Problem requirements:
Could you write out the listing below again, exactly?

Information shown:
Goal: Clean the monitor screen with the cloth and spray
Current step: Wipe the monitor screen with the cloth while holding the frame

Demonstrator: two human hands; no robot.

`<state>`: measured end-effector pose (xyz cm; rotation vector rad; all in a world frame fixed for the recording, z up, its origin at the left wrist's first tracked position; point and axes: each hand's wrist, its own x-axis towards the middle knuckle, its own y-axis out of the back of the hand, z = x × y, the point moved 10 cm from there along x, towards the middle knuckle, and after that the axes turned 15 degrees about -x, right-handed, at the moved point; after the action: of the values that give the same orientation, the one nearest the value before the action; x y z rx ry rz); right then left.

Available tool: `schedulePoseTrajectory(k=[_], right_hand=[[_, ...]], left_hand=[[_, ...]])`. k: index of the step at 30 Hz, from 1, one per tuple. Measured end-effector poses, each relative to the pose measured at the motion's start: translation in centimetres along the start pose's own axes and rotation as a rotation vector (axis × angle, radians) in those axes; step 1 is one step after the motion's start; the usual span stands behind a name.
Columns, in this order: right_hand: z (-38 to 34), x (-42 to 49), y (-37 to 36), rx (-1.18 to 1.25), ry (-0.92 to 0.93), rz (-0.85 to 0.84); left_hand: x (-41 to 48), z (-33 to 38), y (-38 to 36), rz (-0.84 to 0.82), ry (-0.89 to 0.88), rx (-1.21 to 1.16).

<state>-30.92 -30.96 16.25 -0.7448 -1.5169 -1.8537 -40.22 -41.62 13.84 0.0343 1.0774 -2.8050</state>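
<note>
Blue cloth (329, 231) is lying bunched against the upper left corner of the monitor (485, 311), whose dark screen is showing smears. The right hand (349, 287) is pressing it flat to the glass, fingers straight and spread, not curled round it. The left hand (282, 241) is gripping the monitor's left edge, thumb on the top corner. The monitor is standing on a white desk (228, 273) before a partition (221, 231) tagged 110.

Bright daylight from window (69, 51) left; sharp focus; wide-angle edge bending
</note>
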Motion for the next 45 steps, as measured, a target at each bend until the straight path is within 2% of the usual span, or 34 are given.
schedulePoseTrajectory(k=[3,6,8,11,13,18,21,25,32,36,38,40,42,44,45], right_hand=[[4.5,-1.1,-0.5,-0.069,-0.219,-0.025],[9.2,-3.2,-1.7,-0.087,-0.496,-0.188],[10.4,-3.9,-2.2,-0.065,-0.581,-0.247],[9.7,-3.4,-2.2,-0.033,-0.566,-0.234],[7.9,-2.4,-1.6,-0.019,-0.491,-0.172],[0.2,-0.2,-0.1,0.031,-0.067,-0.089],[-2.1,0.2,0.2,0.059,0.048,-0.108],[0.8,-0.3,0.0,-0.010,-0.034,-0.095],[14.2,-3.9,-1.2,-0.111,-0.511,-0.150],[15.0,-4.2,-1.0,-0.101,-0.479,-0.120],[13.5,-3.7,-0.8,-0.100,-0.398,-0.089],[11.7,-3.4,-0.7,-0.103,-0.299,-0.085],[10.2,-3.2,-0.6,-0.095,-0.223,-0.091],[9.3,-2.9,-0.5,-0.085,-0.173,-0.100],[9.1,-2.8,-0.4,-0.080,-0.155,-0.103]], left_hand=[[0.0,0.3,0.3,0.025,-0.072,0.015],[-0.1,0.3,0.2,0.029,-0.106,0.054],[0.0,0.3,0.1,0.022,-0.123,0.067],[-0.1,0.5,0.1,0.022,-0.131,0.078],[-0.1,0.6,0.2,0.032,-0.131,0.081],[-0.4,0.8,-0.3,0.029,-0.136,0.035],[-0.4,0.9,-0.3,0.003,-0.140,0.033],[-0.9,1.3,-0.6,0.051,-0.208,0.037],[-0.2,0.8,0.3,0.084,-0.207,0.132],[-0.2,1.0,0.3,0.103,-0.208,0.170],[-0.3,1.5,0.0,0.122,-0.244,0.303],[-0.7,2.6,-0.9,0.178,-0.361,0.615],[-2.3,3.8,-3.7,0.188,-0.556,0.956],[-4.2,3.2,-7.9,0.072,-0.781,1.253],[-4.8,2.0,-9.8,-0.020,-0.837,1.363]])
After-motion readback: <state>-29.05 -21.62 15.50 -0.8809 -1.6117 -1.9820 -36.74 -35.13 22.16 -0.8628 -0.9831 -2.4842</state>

Solution for this exercise:
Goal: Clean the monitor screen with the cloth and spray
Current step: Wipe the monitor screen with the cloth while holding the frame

Demonstrator: two human hands; no robot.

`<state>`: measured end-effector pose (xyz cm; rotation vector rad; all in a world frame fixed for the recording, z up, its origin at the left wrist's first tracked position; point and axes: each hand's wrist, its own x-axis towards the middle knuckle, its own y-axis out of the back of the hand, z = x × y, the point moved 10 cm from there along x, towards the middle knuckle, and after that the axes turned 15 degrees about -x, right-handed, at the moved point; after the action: of the values that give the same orientation, the one nearest the value before the action; x y z rx ry rz); right then left.

Available tool: `schedulePoseTrajectory(k=[_], right_hand=[[_, ...]], left_hand=[[_, ...]])`. k: index of the step at 30 Hz, from 1, one per tuple. Measured end-effector poses, each relative to the pose measured at the motion's start: translation in centimetres along the start pose's own axes and rotation as a rotation vector (axis × angle, radians) in those axes; step 1 is one step after the motion's start; the usual span stands behind a name.
Columns, in this order: right_hand: z (-38 to 34), x (-42 to 49), y (-37 to 36), rx (-1.18 to 1.25), ry (-0.92 to 0.93), rz (-0.85 to 0.84); left_hand: x (-41 to 48), z (-33 to 38), y (-38 to 36), rz (-0.84 to 0.82), ry (-0.89 to 0.88), rx (-1.21 to 1.16).

<state>-30.92 -30.96 16.25 -0.7448 -1.5169 -1.8537 -40.22 -41.62 13.84 0.0343 1.0774 -2.8050</state>
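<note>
Blue cloth (329, 231) is lying bunched against the upper left corner of the monitor (485, 311), whose dark screen is showing smears. The right hand (349, 287) is pressing it flat to the glass, fingers straight and spread, not curled round it. The left hand (282, 241) is gripping the monitor's left edge, thumb on the top corner. The monitor is standing on a white desk (228, 273) before a partition (221, 231) tagged 110.

Bright daylight from window (69, 51) left; sharp focus; wide-angle edge bending
</note>
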Motion for the next 45 steps, as measured, a target at each bend until the straight path is within 2% of the usual span, or 34 are given.
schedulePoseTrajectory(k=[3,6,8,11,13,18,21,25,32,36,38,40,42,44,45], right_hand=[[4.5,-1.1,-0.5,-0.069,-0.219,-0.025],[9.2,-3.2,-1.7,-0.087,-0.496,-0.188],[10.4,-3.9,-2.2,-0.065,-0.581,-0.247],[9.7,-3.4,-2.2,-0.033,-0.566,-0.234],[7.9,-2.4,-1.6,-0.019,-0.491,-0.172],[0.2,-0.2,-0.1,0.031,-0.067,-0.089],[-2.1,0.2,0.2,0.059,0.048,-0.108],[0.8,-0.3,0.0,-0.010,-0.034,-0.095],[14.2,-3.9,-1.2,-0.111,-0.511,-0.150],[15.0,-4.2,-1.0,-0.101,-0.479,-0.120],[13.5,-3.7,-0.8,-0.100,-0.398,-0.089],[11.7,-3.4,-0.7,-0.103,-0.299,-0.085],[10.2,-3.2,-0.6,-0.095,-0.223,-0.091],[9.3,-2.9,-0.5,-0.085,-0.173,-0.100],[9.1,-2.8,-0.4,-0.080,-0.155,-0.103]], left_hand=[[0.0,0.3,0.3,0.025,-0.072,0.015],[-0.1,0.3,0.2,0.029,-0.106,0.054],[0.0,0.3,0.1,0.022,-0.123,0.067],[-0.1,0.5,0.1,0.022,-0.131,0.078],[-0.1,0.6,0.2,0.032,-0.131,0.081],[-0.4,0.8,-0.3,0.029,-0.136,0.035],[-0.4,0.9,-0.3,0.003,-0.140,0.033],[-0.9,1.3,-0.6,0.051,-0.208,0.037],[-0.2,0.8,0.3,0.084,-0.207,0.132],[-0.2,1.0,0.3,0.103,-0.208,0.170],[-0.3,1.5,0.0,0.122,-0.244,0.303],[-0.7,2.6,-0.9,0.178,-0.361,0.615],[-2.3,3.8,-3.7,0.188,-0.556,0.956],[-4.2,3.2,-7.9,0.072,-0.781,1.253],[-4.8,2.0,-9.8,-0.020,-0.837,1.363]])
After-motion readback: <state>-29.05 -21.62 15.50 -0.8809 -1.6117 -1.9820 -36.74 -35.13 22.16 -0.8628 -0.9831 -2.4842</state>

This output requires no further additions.